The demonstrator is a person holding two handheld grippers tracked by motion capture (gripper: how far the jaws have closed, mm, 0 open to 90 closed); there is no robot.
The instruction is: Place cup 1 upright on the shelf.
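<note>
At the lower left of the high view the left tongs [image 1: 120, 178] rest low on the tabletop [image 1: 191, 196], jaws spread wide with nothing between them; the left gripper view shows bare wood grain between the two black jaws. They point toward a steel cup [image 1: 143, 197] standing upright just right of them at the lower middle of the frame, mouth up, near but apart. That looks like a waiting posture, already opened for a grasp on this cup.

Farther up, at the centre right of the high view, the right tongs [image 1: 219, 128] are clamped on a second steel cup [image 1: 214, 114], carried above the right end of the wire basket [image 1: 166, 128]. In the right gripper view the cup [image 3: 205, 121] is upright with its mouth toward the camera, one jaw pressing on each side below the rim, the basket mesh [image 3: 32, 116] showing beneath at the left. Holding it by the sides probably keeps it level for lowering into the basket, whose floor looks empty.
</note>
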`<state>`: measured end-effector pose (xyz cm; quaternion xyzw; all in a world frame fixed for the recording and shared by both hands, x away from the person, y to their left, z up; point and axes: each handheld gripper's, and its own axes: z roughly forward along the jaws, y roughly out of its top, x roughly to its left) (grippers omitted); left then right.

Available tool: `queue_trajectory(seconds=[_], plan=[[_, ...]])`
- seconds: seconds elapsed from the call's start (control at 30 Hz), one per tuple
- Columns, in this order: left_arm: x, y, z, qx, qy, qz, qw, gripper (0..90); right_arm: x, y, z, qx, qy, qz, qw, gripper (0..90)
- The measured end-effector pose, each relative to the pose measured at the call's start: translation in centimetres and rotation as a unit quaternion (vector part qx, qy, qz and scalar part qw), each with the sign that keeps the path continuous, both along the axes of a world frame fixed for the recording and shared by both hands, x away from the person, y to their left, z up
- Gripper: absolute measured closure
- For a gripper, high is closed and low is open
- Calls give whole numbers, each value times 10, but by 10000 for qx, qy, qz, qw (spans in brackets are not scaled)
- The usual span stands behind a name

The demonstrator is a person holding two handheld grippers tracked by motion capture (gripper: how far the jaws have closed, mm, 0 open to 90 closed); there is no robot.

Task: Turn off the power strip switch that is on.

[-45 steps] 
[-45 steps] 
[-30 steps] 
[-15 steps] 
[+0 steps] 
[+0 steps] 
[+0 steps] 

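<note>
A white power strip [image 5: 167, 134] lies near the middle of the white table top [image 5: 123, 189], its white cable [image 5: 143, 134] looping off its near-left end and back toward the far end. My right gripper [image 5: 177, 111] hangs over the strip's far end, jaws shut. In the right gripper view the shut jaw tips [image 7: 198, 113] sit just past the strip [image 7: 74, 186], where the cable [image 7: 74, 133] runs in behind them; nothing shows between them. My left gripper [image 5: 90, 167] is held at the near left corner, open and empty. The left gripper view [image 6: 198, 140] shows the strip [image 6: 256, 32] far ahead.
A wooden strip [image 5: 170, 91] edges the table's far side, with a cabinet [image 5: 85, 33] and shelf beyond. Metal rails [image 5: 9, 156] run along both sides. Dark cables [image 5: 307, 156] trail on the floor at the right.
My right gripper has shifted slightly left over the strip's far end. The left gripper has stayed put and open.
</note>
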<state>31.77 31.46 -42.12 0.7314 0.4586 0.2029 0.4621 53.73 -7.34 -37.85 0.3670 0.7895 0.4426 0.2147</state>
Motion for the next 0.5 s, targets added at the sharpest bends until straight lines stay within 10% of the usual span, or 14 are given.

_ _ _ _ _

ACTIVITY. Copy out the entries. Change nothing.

ANSWER TO THIS EXERCISE.
The demonstrator is a person holding two handheld grippers tracked by motion capture (gripper: how far the jaws have closed, mm, 0 open to 90 closed); there is no robot.
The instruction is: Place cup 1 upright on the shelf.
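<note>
At the lower left of the high view the left tongs [image 1: 120, 178] rest low on the tabletop [image 1: 191, 196], jaws spread wide with nothing between them; the left gripper view shows bare wood grain between the two black jaws. They point toward a steel cup [image 1: 143, 197] standing upright just right of them at the lower middle of the frame, mouth up, near but apart. That looks like a waiting posture, already opened for a grasp on this cup.

Farther up, at the centre right of the high view, the right tongs [image 1: 219, 128] are clamped on a second steel cup [image 1: 214, 114], carried above the right end of the wire basket [image 1: 166, 128]. In the right gripper view the cup [image 3: 205, 121] is upright with its mouth toward the camera, one jaw pressing on each side below the rim, the basket mesh [image 3: 32, 116] showing beneath at the left. Holding it by the sides probably keeps it level for lowering into the basket, whose floor looks empty.
</note>
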`<state>`: measured end-effector pose (xyz cm; quaternion xyzw; all in a world frame fixed for the recording and shared by both hands, x away from the person, y to their left, z up; point and axes: each handheld gripper's, and its own axes: z roughly forward along the jaws, y roughly out of its top, x roughly to its left) (grippers omitted); left then right.

Available tool: `queue_trajectory(seconds=[_], plan=[[_, ...]])`
- seconds: seconds elapsed from the call's start (control at 30 Hz), one per tuple
- Columns, in this order: left_arm: x, y, z, qx, qy, qz, qw, gripper (0..90); right_arm: x, y, z, qx, qy, qz, qw, gripper (0..90)
- The measured end-effector pose, each relative to the pose measured at the call's start: translation in centimetres and rotation as a unit quaternion (vector part qx, qy, qz and scalar part qw), each with the sign that keeps the path continuous, both along the axes of a world frame fixed for the recording and shared by both hands, x away from the person, y to their left, z up
- Gripper: absolute measured closure
- For a gripper, high is closed and low is open
- Calls give whole numbers, each value times 10, but by 10000 for qx, qy, qz, qw (spans in brackets are not scaled)
- The usual span stands behind a name

The demonstrator is a person holding two handheld grippers tracked by motion capture (gripper: how far the jaws have closed, mm, 0 open to 90 closed); there is no robot.

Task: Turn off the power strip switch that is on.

[-45 steps] 
[-45 steps] 
[-30 steps] 
[-15 steps] 
[+0 steps] 
[+0 steps] 
[+0 steps] 

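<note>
A white power strip [image 5: 167, 134] lies near the middle of the white table top [image 5: 123, 189], its white cable [image 5: 143, 134] looping off its near-left end and back toward the far end. My right gripper [image 5: 177, 111] hangs over the strip's far end, jaws shut. In the right gripper view the shut jaw tips [image 7: 198, 113] sit just past the strip [image 7: 74, 186], where the cable [image 7: 74, 133] runs in behind them; nothing shows between them. My left gripper [image 5: 90, 167] is held at the near left corner, open and empty. The left gripper view [image 6: 198, 140] shows the strip [image 6: 256, 32] far ahead.
A wooden strip [image 5: 170, 91] edges the table's far side, with a cabinet [image 5: 85, 33] and shelf beyond. Metal rails [image 5: 9, 156] run along both sides. Dark cables [image 5: 307, 156] trail on the floor at the right.
My right gripper has shifted slightly left over the strip's far end. The left gripper has stayed put and open.
</note>
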<state>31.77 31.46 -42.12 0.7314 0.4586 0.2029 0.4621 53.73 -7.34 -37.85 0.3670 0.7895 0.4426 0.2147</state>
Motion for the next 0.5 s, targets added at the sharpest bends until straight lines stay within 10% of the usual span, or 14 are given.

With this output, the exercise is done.